**Stored data**
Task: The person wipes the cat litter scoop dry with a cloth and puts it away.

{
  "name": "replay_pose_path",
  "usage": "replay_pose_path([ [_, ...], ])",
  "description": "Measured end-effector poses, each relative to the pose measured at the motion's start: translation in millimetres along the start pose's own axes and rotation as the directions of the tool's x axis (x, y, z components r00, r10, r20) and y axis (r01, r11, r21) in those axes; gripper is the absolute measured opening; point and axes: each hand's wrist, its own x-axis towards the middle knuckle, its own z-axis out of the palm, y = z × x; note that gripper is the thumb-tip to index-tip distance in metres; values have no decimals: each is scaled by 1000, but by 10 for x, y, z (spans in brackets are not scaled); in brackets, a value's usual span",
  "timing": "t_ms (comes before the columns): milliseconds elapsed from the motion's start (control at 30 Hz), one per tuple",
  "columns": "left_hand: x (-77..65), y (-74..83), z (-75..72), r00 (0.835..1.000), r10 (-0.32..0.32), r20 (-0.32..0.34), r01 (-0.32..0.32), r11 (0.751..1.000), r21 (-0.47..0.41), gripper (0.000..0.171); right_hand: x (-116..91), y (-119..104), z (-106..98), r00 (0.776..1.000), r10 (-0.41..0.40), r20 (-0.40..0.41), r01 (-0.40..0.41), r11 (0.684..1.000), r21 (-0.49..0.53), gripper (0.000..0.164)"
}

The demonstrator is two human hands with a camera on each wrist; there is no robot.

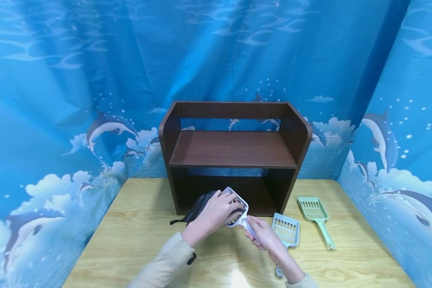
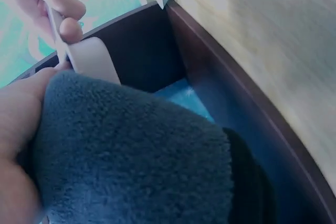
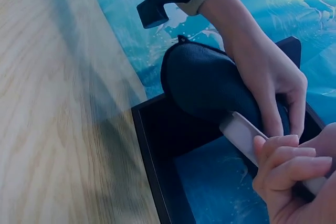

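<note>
A lilac slotted scoop (image 1: 244, 221) is held up in front of the dark brown shelf (image 1: 234, 149), at the front of its lower opening. Its pale rim slants up toward the shelf, and its handle points back toward the person and to the right. The right hand (image 1: 264, 236) is closed round that handle, fingers curled. The left hand (image 1: 217, 210) has its fingers bent over the scoop's head, gripping a dark padded cloth (image 1: 199, 208) against it; fingers and cloth hide much of the slotted part. The cloth looks fuzzy and blue-grey in the left wrist view and has black edging in the right wrist view; in the head view, a black tail sticks out on its left, just in front of the shelf's left foot.

A light blue scoop (image 1: 287, 230) lies in front of the shelf's right foot, its handle partly behind the right forearm. A green scoop (image 1: 316, 214) lies to the right of the shelf, apart from it, handle toward the person.

The shelf stands at the back of the wooden table (image 1: 129, 240). Wood stretches from the shelf's left side to the table's left edge, and a narrower strip runs right of the green scoop. A blue dolphin curtain (image 1: 93, 80) hangs behind the shelf and along both sides.
</note>
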Motion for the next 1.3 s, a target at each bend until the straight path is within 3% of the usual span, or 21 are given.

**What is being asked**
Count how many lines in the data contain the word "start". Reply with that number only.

**Answer to this exercise**
2